• _What is being asked_: Among the entries beneath this sentence, how many lines include the word "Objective"? Only the number is wanted.

• _Data to examine_:
--- START ---

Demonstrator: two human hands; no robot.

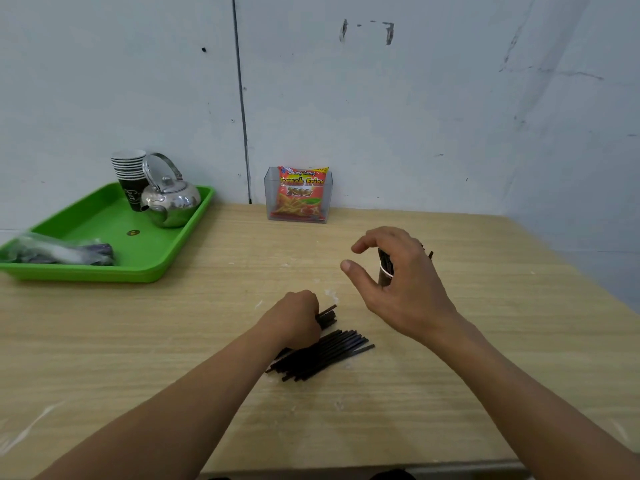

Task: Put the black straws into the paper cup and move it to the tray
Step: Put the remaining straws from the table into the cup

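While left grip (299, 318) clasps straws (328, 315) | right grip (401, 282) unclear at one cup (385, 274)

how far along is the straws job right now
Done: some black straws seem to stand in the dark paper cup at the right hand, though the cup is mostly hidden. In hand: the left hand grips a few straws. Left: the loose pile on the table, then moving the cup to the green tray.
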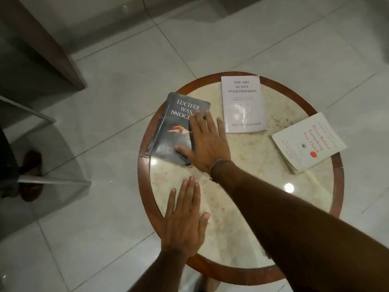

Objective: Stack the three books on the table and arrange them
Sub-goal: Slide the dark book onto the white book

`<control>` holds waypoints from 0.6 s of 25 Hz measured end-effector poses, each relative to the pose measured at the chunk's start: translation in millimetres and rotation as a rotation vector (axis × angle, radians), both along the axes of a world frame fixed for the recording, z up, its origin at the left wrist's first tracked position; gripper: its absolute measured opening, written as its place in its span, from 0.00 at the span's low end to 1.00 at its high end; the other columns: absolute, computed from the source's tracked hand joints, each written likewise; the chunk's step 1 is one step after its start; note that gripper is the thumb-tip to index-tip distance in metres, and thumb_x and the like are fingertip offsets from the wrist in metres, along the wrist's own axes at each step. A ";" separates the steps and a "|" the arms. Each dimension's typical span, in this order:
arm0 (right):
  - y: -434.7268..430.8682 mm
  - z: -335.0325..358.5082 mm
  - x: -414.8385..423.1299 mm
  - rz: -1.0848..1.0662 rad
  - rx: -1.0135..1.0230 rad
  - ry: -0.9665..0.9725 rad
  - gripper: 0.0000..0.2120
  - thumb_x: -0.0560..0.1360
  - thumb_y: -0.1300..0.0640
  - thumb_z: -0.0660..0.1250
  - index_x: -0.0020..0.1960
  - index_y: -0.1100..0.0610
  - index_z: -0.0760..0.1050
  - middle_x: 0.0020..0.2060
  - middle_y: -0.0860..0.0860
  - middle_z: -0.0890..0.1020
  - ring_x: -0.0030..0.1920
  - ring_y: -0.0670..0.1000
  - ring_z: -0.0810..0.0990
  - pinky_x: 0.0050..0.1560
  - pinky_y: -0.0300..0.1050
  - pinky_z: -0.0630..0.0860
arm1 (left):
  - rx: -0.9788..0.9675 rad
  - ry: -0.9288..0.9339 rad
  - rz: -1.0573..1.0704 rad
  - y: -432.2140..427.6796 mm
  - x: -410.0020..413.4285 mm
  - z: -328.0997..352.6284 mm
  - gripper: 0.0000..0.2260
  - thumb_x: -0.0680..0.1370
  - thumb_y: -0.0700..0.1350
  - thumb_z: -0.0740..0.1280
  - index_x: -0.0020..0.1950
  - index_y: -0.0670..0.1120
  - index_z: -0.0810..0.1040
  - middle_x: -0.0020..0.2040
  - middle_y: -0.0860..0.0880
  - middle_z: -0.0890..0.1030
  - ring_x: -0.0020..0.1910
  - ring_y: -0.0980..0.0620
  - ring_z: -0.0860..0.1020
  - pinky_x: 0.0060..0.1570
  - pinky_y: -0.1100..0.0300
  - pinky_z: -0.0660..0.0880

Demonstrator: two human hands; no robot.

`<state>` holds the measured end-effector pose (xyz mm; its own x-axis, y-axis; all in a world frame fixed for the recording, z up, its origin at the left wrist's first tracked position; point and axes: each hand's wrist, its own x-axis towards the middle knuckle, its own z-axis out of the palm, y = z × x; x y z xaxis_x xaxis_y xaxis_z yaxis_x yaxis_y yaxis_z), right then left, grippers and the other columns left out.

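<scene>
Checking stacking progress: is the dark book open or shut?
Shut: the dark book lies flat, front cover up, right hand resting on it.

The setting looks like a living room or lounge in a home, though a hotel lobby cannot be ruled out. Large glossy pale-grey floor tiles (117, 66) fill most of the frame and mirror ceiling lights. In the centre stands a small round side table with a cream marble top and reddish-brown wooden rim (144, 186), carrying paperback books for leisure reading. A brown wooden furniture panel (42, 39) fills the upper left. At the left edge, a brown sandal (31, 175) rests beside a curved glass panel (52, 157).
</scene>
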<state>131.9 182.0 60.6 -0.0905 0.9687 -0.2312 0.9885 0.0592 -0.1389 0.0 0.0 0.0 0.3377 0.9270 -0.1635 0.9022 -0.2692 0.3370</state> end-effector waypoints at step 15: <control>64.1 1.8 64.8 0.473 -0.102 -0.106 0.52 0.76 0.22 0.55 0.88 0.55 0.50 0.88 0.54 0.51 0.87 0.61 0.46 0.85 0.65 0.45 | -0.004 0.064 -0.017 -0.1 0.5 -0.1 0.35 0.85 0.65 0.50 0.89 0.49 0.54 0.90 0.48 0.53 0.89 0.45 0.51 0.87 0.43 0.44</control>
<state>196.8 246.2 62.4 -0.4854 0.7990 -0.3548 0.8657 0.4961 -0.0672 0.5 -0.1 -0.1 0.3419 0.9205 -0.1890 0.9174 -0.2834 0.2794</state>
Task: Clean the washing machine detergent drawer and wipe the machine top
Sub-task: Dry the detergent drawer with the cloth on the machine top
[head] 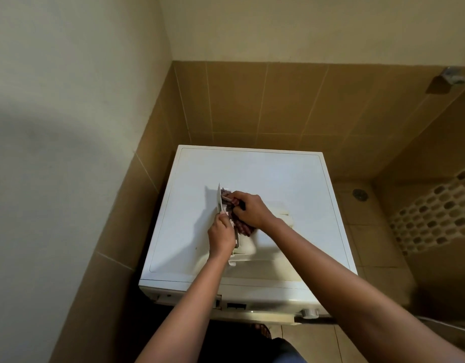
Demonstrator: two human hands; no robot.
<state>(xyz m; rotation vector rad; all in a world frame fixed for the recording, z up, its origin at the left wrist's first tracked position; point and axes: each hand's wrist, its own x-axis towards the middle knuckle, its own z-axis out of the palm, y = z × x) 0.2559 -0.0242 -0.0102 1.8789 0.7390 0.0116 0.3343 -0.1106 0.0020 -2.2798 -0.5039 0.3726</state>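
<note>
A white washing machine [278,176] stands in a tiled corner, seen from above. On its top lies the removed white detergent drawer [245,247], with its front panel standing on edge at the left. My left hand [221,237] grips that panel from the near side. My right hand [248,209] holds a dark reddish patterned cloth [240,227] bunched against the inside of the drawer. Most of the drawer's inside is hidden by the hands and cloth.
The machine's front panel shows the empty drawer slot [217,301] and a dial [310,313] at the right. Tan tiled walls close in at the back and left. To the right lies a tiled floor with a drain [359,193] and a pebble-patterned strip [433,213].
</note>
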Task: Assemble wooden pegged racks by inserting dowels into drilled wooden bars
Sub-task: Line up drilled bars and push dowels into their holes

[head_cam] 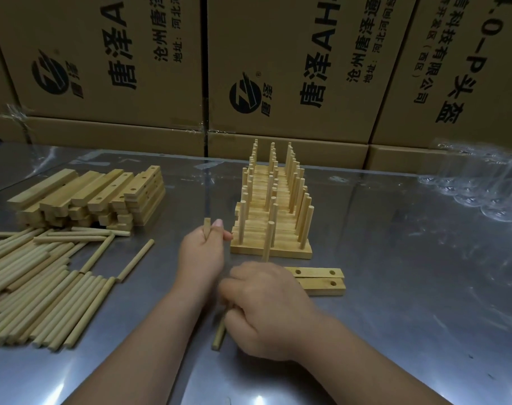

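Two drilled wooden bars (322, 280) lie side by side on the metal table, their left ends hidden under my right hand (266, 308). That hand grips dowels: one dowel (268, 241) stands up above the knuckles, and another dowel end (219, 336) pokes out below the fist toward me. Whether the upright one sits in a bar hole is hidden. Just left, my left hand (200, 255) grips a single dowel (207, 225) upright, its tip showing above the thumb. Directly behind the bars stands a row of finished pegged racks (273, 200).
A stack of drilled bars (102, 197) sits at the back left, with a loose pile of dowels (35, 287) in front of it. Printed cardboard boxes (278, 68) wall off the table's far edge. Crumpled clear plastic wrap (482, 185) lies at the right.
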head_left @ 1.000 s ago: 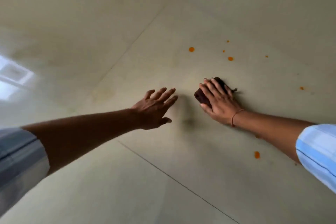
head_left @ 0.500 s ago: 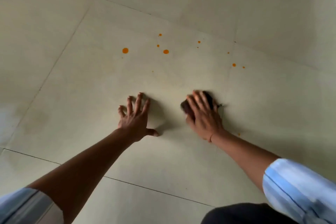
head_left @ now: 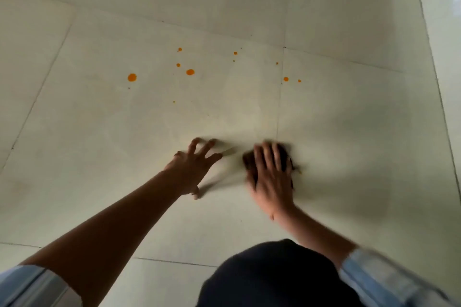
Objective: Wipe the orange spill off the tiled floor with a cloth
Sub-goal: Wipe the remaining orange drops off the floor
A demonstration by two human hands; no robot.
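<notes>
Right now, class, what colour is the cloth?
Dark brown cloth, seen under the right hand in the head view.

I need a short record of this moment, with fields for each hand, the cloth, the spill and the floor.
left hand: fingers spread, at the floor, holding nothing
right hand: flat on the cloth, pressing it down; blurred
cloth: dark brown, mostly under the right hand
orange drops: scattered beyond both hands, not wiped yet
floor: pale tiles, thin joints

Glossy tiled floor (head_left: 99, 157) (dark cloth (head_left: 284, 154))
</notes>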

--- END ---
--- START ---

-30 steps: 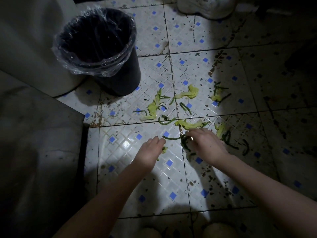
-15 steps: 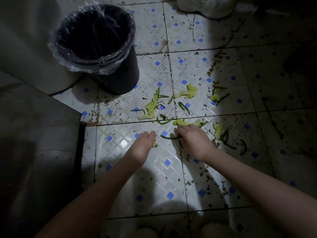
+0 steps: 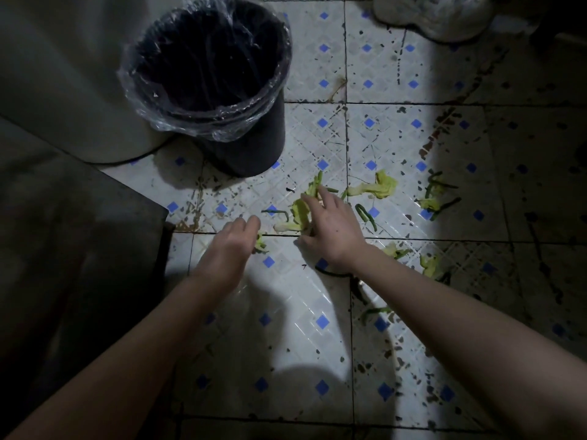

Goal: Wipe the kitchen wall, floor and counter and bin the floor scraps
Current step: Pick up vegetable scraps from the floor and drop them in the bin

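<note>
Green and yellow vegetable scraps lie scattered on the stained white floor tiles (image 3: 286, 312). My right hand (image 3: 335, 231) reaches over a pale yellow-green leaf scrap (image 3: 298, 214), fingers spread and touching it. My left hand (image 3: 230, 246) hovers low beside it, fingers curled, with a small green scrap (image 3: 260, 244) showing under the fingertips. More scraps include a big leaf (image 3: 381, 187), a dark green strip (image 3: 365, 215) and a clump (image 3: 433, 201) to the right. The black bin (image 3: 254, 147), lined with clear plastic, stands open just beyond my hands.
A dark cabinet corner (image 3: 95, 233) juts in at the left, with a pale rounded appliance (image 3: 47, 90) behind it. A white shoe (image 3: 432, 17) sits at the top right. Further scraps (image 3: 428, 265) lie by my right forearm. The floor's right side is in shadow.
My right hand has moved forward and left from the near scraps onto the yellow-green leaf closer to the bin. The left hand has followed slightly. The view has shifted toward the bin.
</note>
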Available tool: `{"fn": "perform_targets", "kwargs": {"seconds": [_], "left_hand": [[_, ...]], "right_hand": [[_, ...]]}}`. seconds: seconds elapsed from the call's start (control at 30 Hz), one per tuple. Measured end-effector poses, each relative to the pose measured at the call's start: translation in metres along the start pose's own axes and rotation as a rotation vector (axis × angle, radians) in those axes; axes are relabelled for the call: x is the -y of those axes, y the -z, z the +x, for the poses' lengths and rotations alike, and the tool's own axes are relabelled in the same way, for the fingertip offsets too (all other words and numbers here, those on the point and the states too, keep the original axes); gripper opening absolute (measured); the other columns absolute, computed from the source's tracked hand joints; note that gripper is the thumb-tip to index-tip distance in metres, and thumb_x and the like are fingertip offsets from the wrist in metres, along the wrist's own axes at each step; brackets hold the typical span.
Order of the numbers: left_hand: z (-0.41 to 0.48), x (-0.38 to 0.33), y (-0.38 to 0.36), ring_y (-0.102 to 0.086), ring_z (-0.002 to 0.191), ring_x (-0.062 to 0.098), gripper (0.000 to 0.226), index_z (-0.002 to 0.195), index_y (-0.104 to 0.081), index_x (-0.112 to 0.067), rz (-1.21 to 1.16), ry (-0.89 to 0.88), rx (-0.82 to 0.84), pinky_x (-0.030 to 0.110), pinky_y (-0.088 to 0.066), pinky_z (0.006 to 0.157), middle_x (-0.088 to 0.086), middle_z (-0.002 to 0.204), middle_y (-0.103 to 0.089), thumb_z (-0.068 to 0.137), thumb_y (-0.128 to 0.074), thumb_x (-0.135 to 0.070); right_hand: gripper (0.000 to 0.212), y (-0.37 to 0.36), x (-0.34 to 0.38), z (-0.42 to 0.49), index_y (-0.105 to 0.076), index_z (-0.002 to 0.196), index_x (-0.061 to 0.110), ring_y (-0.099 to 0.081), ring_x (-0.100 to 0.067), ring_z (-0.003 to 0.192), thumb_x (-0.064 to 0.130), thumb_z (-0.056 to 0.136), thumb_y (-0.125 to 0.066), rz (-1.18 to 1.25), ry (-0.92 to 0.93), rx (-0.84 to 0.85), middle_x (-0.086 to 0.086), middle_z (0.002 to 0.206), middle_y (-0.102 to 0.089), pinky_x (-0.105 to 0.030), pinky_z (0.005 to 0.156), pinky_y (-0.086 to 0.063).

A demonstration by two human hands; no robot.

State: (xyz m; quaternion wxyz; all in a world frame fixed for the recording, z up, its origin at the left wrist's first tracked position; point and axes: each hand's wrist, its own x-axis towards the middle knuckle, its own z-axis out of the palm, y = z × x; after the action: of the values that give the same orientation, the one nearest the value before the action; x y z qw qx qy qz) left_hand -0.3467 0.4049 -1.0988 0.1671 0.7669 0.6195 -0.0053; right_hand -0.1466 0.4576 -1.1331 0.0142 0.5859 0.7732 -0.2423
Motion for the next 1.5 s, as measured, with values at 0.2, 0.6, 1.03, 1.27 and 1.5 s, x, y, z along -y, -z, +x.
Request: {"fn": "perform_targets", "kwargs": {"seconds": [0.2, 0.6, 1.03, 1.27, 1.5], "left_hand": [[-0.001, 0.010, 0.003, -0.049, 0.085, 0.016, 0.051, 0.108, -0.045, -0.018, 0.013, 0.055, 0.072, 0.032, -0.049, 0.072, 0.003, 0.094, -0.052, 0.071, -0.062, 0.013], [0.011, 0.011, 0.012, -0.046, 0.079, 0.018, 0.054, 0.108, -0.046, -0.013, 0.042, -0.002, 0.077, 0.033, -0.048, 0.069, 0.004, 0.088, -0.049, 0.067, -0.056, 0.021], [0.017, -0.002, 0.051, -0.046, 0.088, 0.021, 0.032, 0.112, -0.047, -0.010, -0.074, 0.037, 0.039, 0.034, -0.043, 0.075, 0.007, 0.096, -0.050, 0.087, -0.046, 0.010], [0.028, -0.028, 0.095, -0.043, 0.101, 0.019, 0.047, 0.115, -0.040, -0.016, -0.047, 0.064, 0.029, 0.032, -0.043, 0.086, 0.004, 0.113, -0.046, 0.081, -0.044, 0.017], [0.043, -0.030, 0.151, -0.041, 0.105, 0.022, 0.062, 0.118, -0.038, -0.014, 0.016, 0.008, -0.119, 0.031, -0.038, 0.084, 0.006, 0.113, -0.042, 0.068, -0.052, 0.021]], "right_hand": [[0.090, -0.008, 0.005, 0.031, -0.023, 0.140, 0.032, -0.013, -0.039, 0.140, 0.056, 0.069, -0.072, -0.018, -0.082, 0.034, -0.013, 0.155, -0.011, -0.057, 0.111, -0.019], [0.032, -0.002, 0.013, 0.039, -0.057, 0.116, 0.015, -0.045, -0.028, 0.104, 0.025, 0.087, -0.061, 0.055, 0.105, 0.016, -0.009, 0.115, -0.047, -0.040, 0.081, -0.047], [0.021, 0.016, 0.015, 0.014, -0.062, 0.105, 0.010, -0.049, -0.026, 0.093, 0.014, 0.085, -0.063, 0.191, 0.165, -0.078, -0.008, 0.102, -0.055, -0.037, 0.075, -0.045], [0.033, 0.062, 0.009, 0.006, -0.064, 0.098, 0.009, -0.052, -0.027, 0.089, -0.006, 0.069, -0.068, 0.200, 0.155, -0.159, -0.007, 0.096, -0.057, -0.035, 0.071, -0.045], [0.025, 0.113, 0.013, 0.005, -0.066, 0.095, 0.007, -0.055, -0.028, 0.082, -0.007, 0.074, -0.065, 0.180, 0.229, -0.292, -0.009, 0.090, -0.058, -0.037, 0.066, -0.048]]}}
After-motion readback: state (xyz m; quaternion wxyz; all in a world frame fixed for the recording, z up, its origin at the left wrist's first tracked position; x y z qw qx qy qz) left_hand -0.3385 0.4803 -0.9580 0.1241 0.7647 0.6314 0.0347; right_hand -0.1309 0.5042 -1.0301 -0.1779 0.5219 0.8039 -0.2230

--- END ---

• _Solution for this task_: 2